C’est une première : Laura Kasischke fait un pas du côté du récit historique, s’écartant un moment du roman et de la poésie pour raconter une drôle d’histoire vraie dans Eden Springs (ed. Page à Page).
Retournons au début du XXe siècle, quand un curieux jeune homme terriblement charismatique circonvient jeunes femmes comme vieux fermiers, jusqu’à sa propre institutrice, et les convainc de le rejoindre à Benton Harbor, dans le Michigan, pour fonder une communauté. C’est ainsi que Benjamin Purnell devient le gourou d’une secte où tous les disciples, vêtus de blanc, venus de différents points de la planète, mus par la promesse de gagner l’immortalité, s’organisent autour d’un parc d’attraction. C’est Eden Springs, ce parc équipé des meilleurs manèges et de la plus belle ménagerie. Une sorte d’arche de Noé constituée par des disciples globe-trotteurs, qui servira de modèle à la compagnie Disney pour créer Disneyworld.

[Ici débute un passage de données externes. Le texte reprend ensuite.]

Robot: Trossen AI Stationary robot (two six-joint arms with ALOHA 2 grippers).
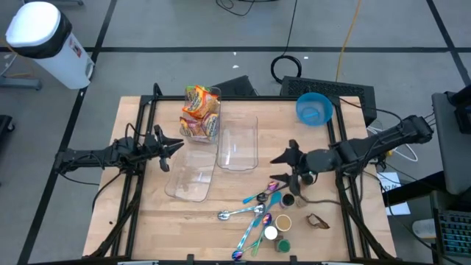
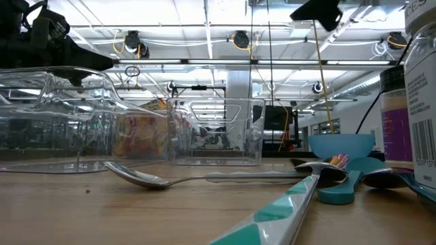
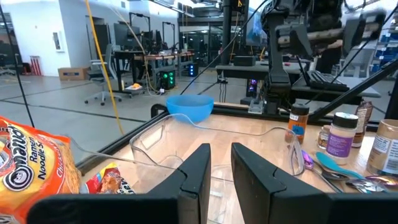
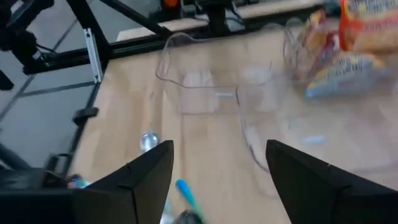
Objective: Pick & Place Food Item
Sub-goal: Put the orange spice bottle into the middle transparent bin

Tout se passe dans le meilleur des mondes, jusqu’à ce que le 29 avril 1923, on découvre, dans le cercueil d’une disciple qui a raté le coche de l’immortalité, non pas la femme de 68 ans qui devait s’y trouver, mais une jeune fille de 16 ans, avec des traces bizarres autour du cou. L’enquête commence, scindant le livre en trois parties, composées de chapitres courts. Des extraits d’interrogatoires ou de témoignages les introduisent, comme des versets judiciaires ouvrant sur une narration qui alterne le nous choral et le « elle » introspectif de quatre disciples féminines.
Ecrivain de l’adolescence
Kasischke s’écarte du roman d’imagination mais pas de ses motifs habituels que l’on retrouve avec beaucoup de force dans Eden Springs : les jeunes filles et la zone grise de la sexualité, la question du consentement, l’ambiguïté, cette étrange malaise qu’on n’arrive pas à nommer. Chez Kasischke la menace est dans la vie de tous les jours, sur les trajets familiers, parmi les proches. Elle est dans l’intime et l’urgence, parfois, de devoir échapper au pire.
Dans Eden Springs, les adolescentes deviennent des femmes, puis de vieilles femmes. Elles étaient des jeunes filles subjuguées par la perspective d’un rêve collectif. Qu’est devenu ce rêve chez les femmes âgées qu’elles sont désormais ? Que deviennent nos élans, nos illusions, aussi, et comment rester fidèle à ce que l’on est ? Il y a beaucoup de questions et quelques réponses chez Laura Kasischke. Toutes se prolongent chez le lecteur, dans l’admirable traduction de Céline Leroy, mais aussi dans une postface de Lola Lafon qui poursuit le moment de grâce d’une lecture profonde et nécessaire.
La chronique de Karine Papillaud dans l'émission de CNews "Vive les livres !" est à retrouver ici.
Grand plaisir de retrouver Laura Kasischke ! Je vais l'acheter, la chronique donne envie !
Merci ... Ajouté dans ma liste d'achats :)
Bonjour Le sujet est intéressant. Un livre à lire.
Bonjour, merci pour cette chronique ! Ce roman est certainement fort ! En plus il y a des photos de l'époque! Cette poétesse et romancière américaine est douée pour décrire ambiances et les personnages!
J'adore cette auteure (Esprit d'hiver, Les revenantes, et surtout A moi pour toujours:mon préféré).
J'aimerais bien le lire celui-là, un peu plus ancré dans la réalité, un peu moins roman... toujours froid dans le dos, donc!